The goal is to restate all of the records below word for word.

_____

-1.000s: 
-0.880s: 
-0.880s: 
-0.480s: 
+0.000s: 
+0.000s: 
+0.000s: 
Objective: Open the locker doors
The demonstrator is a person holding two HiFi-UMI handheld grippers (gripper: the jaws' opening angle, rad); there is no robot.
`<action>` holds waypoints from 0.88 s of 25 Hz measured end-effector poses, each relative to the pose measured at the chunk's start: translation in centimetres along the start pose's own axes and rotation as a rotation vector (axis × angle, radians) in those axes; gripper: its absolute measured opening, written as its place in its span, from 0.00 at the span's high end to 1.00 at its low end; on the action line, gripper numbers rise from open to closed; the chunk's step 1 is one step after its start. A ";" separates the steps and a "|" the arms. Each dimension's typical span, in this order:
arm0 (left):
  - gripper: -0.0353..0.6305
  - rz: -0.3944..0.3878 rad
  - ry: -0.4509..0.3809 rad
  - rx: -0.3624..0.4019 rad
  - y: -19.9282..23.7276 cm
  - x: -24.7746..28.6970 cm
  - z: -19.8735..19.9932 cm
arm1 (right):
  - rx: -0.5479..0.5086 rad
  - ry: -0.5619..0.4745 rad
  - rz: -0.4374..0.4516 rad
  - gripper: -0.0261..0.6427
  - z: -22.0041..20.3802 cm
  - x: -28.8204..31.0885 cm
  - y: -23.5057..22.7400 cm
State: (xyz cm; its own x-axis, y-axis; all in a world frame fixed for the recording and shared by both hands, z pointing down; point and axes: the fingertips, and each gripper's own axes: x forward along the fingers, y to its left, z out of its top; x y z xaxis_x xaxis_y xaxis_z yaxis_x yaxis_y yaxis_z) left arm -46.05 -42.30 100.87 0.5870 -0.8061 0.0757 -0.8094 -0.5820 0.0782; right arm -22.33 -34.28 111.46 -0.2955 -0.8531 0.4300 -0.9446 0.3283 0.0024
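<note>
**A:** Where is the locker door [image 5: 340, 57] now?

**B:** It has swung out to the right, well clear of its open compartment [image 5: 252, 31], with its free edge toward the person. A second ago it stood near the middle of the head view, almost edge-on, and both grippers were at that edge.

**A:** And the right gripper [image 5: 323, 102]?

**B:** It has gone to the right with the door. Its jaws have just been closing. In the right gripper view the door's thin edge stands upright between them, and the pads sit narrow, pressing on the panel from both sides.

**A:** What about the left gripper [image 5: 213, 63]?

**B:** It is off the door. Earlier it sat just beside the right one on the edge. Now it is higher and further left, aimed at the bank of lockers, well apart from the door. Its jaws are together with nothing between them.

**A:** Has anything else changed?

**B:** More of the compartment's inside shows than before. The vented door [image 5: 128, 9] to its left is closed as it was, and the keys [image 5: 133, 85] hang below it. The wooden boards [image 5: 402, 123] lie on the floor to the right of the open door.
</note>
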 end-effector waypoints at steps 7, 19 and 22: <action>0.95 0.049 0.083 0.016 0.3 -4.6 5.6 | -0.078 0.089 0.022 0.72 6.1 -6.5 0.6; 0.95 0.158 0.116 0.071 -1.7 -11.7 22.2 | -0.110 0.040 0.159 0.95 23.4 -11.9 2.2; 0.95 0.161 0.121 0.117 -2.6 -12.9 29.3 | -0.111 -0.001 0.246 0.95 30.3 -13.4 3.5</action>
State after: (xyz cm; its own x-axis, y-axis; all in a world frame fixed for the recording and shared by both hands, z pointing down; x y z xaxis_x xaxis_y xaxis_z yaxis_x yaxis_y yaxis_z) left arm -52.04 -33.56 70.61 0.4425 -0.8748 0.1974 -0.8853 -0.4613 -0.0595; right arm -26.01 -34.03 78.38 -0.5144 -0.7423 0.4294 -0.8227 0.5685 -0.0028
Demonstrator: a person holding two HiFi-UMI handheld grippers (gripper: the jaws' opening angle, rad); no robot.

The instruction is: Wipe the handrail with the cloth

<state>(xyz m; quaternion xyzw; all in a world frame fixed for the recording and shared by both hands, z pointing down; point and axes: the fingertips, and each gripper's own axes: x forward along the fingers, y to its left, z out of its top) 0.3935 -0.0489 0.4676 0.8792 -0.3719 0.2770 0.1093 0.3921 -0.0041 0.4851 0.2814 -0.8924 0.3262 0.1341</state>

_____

> _Task response_:
-1.000s: 
-0.880s: 
-0.880s: 
-0.480s: 
+0.000s: 
+0.000s: 
+0.000s: 
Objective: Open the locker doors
The demonstrator is a person holding two HiFi-UMI handheld grippers (gripper: the jaws' opening angle, rad); there is no robot.
`<action>` holds waypoints from 0.88 s of 25 Hz measured end-effector poses, each relative to the pose measured at the chunk's start: translation in centimetres along the start pose's own axes and rotation as a rotation vector (axis × angle, radians) in those axes; gripper: its absolute measured opening, written as its place in its span, from 0.00 at the span's high end to 1.00 at its low end; on the action line, gripper numbers rise from open to closed; the chunk's step 1 is one step after its start. A ";" separates the steps and a "|" the arms. Each dimension's typical span, in this order:
arm0 (left):
  - gripper: -0.0353..0.6305
  - rz: -0.3944..0.3878 rad
  - ry: -0.4509..0.3809 rad
  - rx: -0.3624..0.4019 rad
  - y: -19.9282..23.7276 cm
  - x: -24.7746..28.6970 cm
  - z: -19.8735..19.9932 cm
arm1 (right):
  - rx: -0.5479..0.5086 rad
  - ry: -0.5619..0.4745 rad
  - rz: -0.4374..0.4516 rad
  - gripper: -0.0261..0.6427
  - z: -22.0041..20.3802 cm
  - x: -28.8204..31.0885 cm
  - y: -23.5057..22.7400 cm
State: (xyz cm; its own x-axis, y-axis; all in a world frame fixed for the recording and shared by both hands, z pointing down; point and axes: the fingertips, and each gripper's own axes: x forward along the fingers, y to its left, z out of its top; x y z xaxis_x xaxis_y xaxis_z yaxis_x yaxis_y yaxis_z) left arm -46.05 -42.30 100.87 0.5870 -0.8061 0.0757 -0.8094 -0.5820 0.0782; right arm -22.33 -34.28 111.46 -0.2955 -0.8531 0.4300 -0.9446 0.3283 0.0024
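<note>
**A:** Where is the locker door [image 5: 340, 57] now?

**B:** It has swung out to the right, well clear of its open compartment [image 5: 252, 31], with its free edge toward the person. A second ago it stood near the middle of the head view, almost edge-on, and both grippers were at that edge.

**A:** And the right gripper [image 5: 323, 102]?

**B:** It has gone to the right with the door. Its jaws have just been closing. In the right gripper view the door's thin edge stands upright between them, and the pads sit narrow, pressing on the panel from both sides.

**A:** What about the left gripper [image 5: 213, 63]?

**B:** It is off the door. Earlier it sat just beside the right one on the edge. Now it is higher and further left, aimed at the bank of lockers, well apart from the door. Its jaws are together with nothing between them.

**A:** Has anything else changed?

**B:** More of the compartment's inside shows than before. The vented door [image 5: 128, 9] to its left is closed as it was, and the keys [image 5: 133, 85] hang below it. The wooden boards [image 5: 402, 123] lie on the floor to the right of the open door.
</note>
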 end-effector waypoints at steps 7, 19 and 22: <action>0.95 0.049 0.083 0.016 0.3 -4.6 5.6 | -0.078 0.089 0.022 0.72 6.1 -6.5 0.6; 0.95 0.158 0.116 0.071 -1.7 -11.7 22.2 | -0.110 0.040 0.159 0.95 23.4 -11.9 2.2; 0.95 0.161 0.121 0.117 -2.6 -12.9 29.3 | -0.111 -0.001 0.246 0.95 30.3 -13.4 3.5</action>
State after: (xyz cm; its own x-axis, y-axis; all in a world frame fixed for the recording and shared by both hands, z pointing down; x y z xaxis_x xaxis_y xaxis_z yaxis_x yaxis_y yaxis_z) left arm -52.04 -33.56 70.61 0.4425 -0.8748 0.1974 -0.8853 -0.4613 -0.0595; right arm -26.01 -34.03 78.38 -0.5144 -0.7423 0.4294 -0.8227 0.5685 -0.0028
Demonstrator: a person holding two HiFi-UMI handheld grippers (gripper: the jaws' opening angle, rad); no robot.

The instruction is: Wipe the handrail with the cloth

<state>(xyz m; quaternion xyzw; all in a world frame fixed for the recording and shared by both hands, z pointing down; point and axes: the fingertips, and each gripper's own axes: x forward along the fingers, y to its left, z out of its top) 0.3935 -0.0489 0.4676 0.8792 -0.3719 0.2770 0.1093 0.3921 -0.0041 0.4851 0.2814 -0.8924 0.3262 0.1341</state>

There is nothing else to add to the answer.